Our ethos is sustained by hope, but not the naive optimism of comfort. Our hope is forged in the fires of protest, in the prayers of grandmothers, in the songs sung between cotton rows and jail cells. It is the hope that refuses to die, because it has seen resurrection before.
Our ethos is shaped by memory — the sacred task of remembering the forgotten. We recall the cries of the enslaved, the courage of the marchers, the brilliance of the thinkers who carved light out of darkness. We are not new; we are continuation. We walk in the lineage of Harriet, Sojourner, Douglass, Fannie Lou, Martin, Malcolm, Ella, and Audre.
Our ethos is enacted through liberative imagination — the belief that another world is not only possible but already gestating in the holy unrest of the present. We read the signs of the times not as despairing symbols of decay but as invitations to divine creativity.
Our ethos is animated by Spirit — that power which resists domestication.
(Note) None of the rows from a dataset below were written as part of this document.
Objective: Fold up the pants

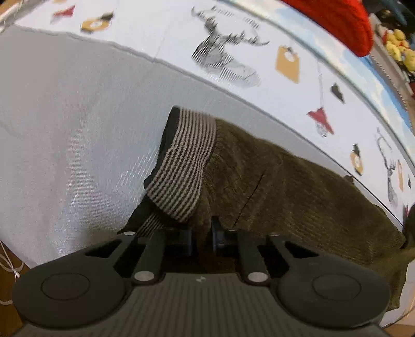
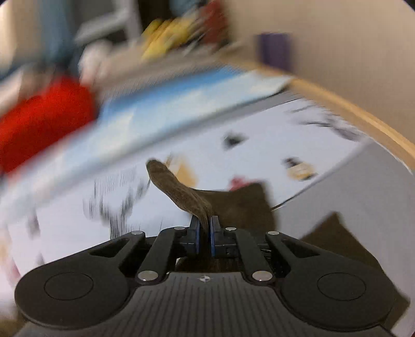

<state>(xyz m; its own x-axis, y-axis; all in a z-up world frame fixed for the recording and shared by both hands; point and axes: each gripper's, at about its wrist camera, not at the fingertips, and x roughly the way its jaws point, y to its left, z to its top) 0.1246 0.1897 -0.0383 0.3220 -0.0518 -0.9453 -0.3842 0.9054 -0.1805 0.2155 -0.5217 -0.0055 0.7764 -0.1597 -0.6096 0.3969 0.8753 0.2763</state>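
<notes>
We have the olive-green corduroy pants (image 1: 272, 181) on the grey sheet (image 1: 64, 116), left gripper (image 1: 202, 233) pinching beside the striped waistband (image 1: 181, 160), right gripper (image 2: 204, 233) clamping an edge; soft, limp, best held at hems.

There was one pair of pants (image 1: 285, 186), olive corduroy, with one striped waistband (image 1: 184, 160). Two grippers were in view, one per camera: the left gripper (image 1: 202, 233) and the right gripper (image 2: 204, 233), each with two fingers. One red knit item (image 1: 345, 23) lay at the far side. On the printed cloth (image 1: 160, 31), the left view showed two deer drawings: one far (image 1: 223, 51), one at the right edge (image 1: 389, 166). Orange tags numbered at least three; the exact count could not be told. Several yellow toys (image 1: 399, 49) sat far right, too small to count.
</notes>
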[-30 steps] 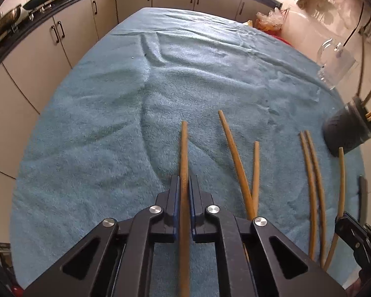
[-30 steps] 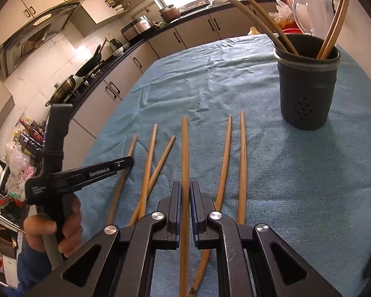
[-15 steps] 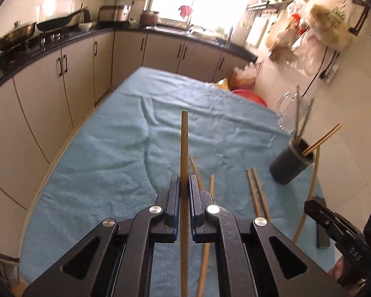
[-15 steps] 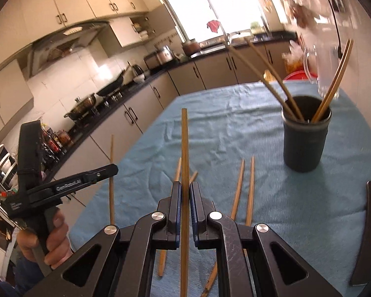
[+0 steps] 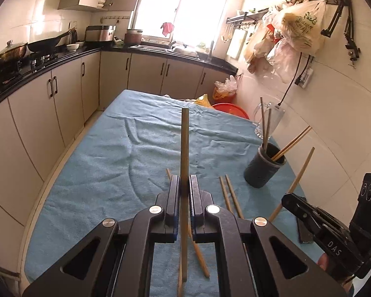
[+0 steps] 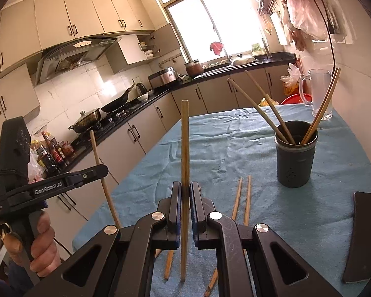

The Spirit blows through our scholarship as it once moved over chaos in Genesis, birthing new orders of meaning. We are Spirit-led intellectuals, Spirit-empowered organizers, Spirit-breathed interpreters of word and world.
Our ethos is fundamentally prophetic. The prophetic does not predict; it pronounces. It calls the world to account and calls the people to rise. To be prophetic is to inhabit the dangerous space between lament and liberation, where words become fire and silence becomes complicit.
Finally, our ethos is communal. We do not think in isolation; we think together. Our classrooms are circles, our pulpits are platforms for the people, our scholarship is a dialogue across generations. We believe that wisdom grows in community, that theology without the people is empty rhetoric, and that every voice — from the academy to the alley — carries a fragment of divine truth.
In sum:
Our ethos is the fusion of faith and freedom, love and logic, Spirit and scholarship.
We are interpreters of signs, architects of justice, and midwives of hope.
Our work is worship. Our research is resistance. Our preaching is prophecy.